Desde la ventana de su casa en la ladera de un cerro en Rada Tilly, Diego Cabanas ve cómo respiran a lo lejos las ballenas Sei en este paraíso de la Patagonia. Pueden estar a tres kilómetros, pero las gotas de mar que lanzan hacia arriba la potencia de los soplidos son inconfundibles, como si el sol iluminara columnas de vapor que resplandecen a lo lejos en el Atlántico y segundos después se desvanecen para reaparecer enseguida unos metros más adelante en el horizonte azul detrás de la playa.

Aquí, en el sur de Chubut, casi en el límite con Santa Cruz, acaba de pasar un equipo de National Geographic en busca de estos enormes cetáceos que pueden medir 18 metros de largo y pesar más de 20 toneladas. La cacería descontrolada los puso al borde de la de extinción, pero casi 100 años después volvieron a ser vistos en el Golfo San Jorge: estaban de nuevo en casa.

Una ballena sei cerca de una embarcación en el golfo San Jorge, donde científicos de la Patagonia y documentalistas de National Geographic trabajaron durante 20 días. Foto: Diego Cabanas

Un arpón ballenero abandonado en la arena es el mejor indicio del motivo de la larga ausencia. La prolija reconstrucción histórica de la bióloga Marina Riera, la mejor evidencia de esa industria cruel que las hizo desaparecer en 1929 para convertir su grasa en combustible que iluminara los pueblos incipientes.

Había una fábrica en el paraje La Lobería, en la costa de Santa Cruz, 30 km al sur del límite con Chubut. Trabajaron 80 noruegos hasta que no quedaron más ballenas. Hoy, mientras las gigantes del océanos regresan, solo quedan vestigios abandonados en ese galpón fantasmal a la vera de la ruta 3.
Las ballenas sei son estilizadas y veloces, pueden medir 18 metros y pesar más de 20 toneladas.
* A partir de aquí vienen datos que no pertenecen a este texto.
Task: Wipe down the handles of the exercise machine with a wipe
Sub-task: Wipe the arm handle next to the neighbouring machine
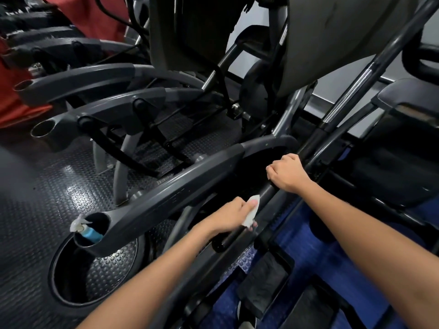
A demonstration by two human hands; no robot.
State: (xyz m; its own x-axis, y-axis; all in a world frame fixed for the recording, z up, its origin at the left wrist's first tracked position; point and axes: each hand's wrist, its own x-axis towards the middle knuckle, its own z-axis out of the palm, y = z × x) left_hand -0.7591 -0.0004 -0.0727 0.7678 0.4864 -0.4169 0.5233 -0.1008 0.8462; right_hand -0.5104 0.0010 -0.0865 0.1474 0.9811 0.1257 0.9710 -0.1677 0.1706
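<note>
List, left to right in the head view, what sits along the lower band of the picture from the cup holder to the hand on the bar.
spray bottle in the cup holder → left hand → wipe pressed on the black handle → right hand gripping the bar higher up.

Definitely a gym, the cardio corner by the look of it. There's a whole row of the same grey exercise machines (99, 81) running off to the far left, each with a cup holder (44, 128) at the end of its arm. The floor (47, 186) is that black studded rubber matting you only really see in fitness places. The near machine's cup holder has a blue spray bottle (89, 232) parked in it, and long black handles (351, 91) angle up on the right.
</note>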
Foto: Diego Cabanas

«Venite, volvieron las ballenas sei»

«Venite, no los vas a poder creer: volvieron las sei» -le dijo un día del otoño del 2011 Alberto Loizaga a Diego. Y Diego fue al mirador del Área Natural Protegida Punta Marques, con el mismo amor por la naturaleza que su amigo y anfitrión, el mismo entusiasmo que esos agentes municipales tan comprometidos con su trabajo. Llevó su cámara. Y un lente de mucho menor alcance que el que tiene ahora, pero se veían. Así empezó todo.

Desde entonces se las puede contemplar desde diciembre a junio desde el mirador a 167 metros de altura, en esa meseta salida de un sueño con una punta que se interna 2,5 kilómetros en el océano a 17 km de Comodoro Rivadavia. Esa ciudad gigante, de más de 300 mil habitantes acostumbrados a mirar hacia el oeste y los pozos petroleros, que linda con la pequeña Rada Tilly de unos 15.000 habitantes. Allí donde los autos frenan para que pasen los peatones y los bocinazos son solo para saludar, donde los chicos van en bici a la plaza con la pelota como en los viejos buenos tiempos.